Scottish Coca-Cola Tournament

Tournament information
- Location: Scotland
- Established: 1967
- Format: stroke play
- Final year: 1983

= Scottish Coca-Cola Tournament =

The Scottish Coca-Cola Tournament was a golf tournament that was played from 1967 to 1983. It was a 72-hole stroke-play event, played in Scotland. David Huish won the event three times while Norman Wood, John Panton and Harry Bannerman each won in twice. Finlay Morris, the inaugural winner, died, aged 22, in a car accident three months after the event.
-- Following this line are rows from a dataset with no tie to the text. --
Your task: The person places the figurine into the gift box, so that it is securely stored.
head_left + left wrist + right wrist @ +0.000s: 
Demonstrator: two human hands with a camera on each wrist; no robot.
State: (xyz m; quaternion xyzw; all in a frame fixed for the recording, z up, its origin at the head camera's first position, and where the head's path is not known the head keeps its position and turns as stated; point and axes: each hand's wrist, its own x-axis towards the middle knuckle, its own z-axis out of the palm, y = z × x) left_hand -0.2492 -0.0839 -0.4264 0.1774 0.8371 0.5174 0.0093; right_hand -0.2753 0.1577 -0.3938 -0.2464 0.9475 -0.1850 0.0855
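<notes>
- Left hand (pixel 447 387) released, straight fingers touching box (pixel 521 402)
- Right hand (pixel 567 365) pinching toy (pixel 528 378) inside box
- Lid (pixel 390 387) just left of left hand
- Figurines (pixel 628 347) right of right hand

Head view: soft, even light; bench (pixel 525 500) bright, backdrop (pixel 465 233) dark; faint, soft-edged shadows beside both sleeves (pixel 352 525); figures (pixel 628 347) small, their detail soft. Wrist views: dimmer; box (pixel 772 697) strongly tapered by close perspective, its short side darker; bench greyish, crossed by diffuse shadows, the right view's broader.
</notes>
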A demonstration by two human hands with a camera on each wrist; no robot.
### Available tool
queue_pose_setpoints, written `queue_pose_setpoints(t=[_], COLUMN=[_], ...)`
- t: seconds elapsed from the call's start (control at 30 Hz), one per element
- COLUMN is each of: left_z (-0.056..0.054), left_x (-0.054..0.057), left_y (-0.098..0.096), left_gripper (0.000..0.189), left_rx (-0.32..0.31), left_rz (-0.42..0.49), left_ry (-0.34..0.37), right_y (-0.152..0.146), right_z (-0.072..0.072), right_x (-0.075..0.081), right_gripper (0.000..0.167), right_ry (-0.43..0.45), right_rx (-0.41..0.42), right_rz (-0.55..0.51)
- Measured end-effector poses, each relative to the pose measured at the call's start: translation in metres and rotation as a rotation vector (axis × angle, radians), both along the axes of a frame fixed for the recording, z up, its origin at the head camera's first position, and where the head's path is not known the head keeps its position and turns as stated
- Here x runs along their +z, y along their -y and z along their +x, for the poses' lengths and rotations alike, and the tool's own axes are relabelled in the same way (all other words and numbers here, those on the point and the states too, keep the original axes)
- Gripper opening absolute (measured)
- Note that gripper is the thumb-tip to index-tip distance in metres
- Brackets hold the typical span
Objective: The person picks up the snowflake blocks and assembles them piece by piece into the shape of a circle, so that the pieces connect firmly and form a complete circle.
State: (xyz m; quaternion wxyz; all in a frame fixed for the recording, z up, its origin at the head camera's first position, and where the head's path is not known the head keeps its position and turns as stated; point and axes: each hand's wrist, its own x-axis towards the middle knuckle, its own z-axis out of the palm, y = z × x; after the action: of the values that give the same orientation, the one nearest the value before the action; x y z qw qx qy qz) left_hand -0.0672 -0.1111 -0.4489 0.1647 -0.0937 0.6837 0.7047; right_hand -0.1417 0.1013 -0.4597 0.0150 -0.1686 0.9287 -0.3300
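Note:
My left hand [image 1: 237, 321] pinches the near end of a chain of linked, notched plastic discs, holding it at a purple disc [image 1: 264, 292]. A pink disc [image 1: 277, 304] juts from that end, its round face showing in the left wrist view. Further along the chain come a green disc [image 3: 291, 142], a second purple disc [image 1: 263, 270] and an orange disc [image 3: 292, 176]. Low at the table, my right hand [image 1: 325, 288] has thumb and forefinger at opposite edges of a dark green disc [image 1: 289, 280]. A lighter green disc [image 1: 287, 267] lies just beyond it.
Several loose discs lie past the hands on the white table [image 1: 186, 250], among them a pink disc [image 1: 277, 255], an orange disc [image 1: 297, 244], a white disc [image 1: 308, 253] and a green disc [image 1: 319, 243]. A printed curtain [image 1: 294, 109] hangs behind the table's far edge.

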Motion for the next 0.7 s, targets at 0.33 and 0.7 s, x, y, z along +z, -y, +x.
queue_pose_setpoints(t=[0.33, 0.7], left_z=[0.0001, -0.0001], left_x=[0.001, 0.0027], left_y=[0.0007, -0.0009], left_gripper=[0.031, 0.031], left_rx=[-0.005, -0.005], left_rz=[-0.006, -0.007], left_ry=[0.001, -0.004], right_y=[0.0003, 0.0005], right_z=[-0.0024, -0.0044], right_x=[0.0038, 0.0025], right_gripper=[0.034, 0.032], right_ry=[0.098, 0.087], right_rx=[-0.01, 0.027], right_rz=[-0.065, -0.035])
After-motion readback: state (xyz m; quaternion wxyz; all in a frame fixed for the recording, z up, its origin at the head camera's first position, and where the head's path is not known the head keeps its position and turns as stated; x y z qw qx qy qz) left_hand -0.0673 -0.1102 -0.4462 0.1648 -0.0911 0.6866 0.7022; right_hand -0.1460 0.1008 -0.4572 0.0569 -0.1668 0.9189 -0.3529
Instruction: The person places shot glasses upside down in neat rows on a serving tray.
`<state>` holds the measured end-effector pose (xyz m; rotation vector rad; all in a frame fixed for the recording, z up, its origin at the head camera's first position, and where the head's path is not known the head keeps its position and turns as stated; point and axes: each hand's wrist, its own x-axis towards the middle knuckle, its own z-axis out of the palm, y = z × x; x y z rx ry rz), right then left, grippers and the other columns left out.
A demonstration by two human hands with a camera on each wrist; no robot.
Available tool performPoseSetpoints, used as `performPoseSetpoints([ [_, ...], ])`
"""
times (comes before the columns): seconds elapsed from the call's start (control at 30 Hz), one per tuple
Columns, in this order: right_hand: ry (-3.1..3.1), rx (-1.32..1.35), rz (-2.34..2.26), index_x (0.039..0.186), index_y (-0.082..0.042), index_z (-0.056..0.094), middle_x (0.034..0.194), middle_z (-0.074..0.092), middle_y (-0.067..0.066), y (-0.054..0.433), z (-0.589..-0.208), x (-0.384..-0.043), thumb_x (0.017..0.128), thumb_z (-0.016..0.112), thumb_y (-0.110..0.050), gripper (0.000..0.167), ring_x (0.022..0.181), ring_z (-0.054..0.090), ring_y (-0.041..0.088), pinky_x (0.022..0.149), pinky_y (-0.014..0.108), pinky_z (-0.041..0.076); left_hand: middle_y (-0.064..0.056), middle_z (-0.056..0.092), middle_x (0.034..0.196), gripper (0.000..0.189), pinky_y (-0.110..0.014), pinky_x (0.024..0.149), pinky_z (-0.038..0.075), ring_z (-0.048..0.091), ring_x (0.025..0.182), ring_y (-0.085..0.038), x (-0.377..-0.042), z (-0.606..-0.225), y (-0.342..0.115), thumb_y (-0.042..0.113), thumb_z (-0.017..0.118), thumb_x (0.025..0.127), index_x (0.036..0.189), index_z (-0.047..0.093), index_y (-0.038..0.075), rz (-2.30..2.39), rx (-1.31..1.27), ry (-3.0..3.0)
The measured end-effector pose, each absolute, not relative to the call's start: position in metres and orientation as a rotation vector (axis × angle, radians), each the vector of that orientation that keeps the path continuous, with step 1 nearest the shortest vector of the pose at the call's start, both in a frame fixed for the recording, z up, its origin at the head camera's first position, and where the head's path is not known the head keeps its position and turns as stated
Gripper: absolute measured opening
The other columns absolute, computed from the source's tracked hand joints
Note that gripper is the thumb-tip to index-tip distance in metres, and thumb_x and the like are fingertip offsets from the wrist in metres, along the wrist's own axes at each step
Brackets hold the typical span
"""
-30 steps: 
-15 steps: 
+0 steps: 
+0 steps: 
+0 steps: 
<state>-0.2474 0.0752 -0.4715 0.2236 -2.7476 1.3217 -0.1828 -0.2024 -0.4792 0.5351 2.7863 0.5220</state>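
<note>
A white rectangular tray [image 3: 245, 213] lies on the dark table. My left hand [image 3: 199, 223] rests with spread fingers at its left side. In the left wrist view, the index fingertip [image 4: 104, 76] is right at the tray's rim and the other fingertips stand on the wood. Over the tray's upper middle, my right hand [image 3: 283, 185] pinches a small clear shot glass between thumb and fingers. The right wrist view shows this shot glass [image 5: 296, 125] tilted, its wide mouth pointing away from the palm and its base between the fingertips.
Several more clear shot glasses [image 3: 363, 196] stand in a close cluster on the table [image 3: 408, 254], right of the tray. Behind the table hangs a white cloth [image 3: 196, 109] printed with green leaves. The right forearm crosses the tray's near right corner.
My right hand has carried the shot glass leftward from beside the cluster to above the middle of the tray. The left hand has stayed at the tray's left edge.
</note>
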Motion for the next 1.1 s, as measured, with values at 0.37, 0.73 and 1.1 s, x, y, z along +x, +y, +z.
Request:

From 1968 the Finlay Morris Memorial Trophy was awarded to leading player under the age of 25.

==Winners==

| Year | Winner | Score | Margin of victory | Runner(s)-up | Winner's share (£) | Venue | Ref |
|---|---|---|---|---|---|---|---|
| 1967 | SCO Finlay Morris | 262 | 15 strokes | SCO David Huish | 200 | Haggs Castle |  |
| 1968 | SCO John Panton | 276 | 1 stroke | SCO Ian Smith | 200 | Haggs Castle |  |
| 1969 | SCO Norman Wood | 204 | 3 strokes | SCO John Panton SCO John Semple | 200 | Whitecraigs |  |
| 1970 | SCO Norman Wood | 272 | 2 strokes | SCO David Huish | 300 | Whitecraigs |  |
| 1971 | SCO John Panton | 271 | 2 strokes | SCO Andrew Brooks | 400 | Whitecraigs |  |
| 1972 | SCO Harry Bannerman |  | 8 strokes |  |  | Haggs Castle |  |
| 1973 | SCO Derek Small | 268 | 1 stroke | SCO David Huish | 600 | Whitecraigs |  |
| 1974 | SCO David Ingram | 268 | 6 strokes | SCO Marshall Douglas SCO Bob Jamieson | 450 | Whitecraigs |  |
| 1975 | SCO David Huish | 272 | 1 stroke | SCO Frank Rennie | 500 | Cowglen |  |
| 1976 | SCO Harry Bannerman | 284 | Playoff | SCO Sam Torrance | 700 | East Kilbride |  |
| 1977 | SCO David Huish | 267 | 3 strokes | SCO Jim Farmer | 900 | Broomieknowe |  |
| 1978 | SCO Alistair Thomson | 280 | 2 strokes | SCO John Chillas | 1,000 | Ayr Belleisle |  |
| 1979 | SCO David Huish | 272 | 2 strokes | SCO Ross Drummond | 1,000 | North Berwick |  |
| 1980 | SCO Ross Drummond | 268 | 4 strokes | SCO Brian Marchbank | 1,500 | Helensburgh |  |
| 1981 | SCO Jim Farmer | 274 | 8 strokes | SCO Robin Fyfe SCO Bill Murray SCO David Robertson | 1,500 | Ayr Belleisle |  |
| 1982 | SCO David Matthew | 274 | 2 strokes | SCO David Huish | 1,500 | Dalmahoy |  |
| 1983 | SCO Russell Weir | 281 | 1 stroke | SCO David Robertson | 1,750 | North Berwick |  |

The 1969 event was reduced to 54 holes by bad weather.